SuffolkLITLab / docassemble-InterviewStats

A docassemble extension.
MIT License
1 stars 0 forks source link

Load interview stats directly into a dataframe? #21

Open nonprofittechy opened 1 year ago

nonprofittechy commented 1 year ago

I'm wondering if we could save some overhead by loading from the database directly into a dataframe. As the number of rows grows, loading all records from the database is going to fail.

https://hackersandslackers.com/connecting-pandas-to-a-sql-database-with-sqlalchemy/

BryceStevenWilley commented 1 year ago

Are you hitting the point of slow downs or memory pressure now? How many rows do you have?

https://github.com/SuffolkLITLab/docassemble-InterviewStats/pull/10 did a lot of performance improvements, and if I can recall correctly, for general operations, we could work with 100k rows pretty easily. The commit notes in that PR say that we got up to 400k rows before we had to put the excel generation into a background process.

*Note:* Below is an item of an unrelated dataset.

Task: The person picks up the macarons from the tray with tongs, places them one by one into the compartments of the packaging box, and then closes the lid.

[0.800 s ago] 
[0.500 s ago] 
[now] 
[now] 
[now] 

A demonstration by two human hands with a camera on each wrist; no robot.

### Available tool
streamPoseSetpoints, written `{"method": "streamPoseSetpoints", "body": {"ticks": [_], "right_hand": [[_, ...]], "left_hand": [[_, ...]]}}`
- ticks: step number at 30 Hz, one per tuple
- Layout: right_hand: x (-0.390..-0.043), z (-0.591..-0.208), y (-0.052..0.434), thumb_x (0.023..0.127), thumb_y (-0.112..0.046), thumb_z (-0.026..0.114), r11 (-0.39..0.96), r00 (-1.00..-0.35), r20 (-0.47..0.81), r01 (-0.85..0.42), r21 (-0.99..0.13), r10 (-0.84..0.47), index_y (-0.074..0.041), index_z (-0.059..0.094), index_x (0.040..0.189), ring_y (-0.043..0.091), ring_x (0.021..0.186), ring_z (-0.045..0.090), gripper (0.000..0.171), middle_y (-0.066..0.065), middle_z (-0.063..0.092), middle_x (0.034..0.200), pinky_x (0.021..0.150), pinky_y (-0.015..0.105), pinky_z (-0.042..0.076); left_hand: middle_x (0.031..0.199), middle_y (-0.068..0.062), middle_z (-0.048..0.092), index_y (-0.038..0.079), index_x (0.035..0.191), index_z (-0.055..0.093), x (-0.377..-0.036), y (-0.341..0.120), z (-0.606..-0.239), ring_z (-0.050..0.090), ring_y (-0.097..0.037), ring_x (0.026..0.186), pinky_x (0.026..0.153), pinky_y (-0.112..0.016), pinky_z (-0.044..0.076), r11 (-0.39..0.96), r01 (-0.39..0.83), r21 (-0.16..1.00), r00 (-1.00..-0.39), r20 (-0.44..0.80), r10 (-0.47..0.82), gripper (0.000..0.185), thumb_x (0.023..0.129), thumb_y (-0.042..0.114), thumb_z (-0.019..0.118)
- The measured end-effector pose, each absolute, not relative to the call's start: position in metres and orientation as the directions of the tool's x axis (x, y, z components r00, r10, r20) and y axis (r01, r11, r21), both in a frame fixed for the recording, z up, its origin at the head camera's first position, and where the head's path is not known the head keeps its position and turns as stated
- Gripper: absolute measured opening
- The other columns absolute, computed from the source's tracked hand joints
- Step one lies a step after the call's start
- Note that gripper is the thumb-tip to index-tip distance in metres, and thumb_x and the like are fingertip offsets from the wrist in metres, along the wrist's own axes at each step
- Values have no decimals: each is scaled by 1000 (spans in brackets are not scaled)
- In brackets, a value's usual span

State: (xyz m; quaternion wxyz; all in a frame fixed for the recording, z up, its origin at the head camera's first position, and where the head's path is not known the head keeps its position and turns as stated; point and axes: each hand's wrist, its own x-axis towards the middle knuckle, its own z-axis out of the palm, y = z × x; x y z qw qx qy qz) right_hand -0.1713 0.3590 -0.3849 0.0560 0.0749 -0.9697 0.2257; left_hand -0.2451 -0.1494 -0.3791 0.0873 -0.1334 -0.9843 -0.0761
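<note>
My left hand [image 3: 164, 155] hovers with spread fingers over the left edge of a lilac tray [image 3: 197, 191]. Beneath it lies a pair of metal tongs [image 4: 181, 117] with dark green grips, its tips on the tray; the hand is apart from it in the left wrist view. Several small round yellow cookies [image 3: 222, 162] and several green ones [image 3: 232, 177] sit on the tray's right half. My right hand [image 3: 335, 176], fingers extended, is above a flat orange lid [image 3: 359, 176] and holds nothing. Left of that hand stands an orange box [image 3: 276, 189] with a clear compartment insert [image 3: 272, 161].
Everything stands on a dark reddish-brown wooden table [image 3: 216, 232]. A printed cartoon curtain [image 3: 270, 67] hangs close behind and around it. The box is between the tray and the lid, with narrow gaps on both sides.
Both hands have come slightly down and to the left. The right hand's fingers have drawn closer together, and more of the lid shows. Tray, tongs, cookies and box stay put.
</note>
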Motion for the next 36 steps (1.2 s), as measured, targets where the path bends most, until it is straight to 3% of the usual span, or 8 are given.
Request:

Dataframes are loaded entirely into memory too, so if you're thinking to the point where simply loading all the rows will fail, the dataframe would start failing pretty quickly as well. Happy to do more performance work, but I'd rather not make a lot superfluous changes that don't really help, and we'd need specific things to try to improve (like memory pressure or speed), at specific data sizes.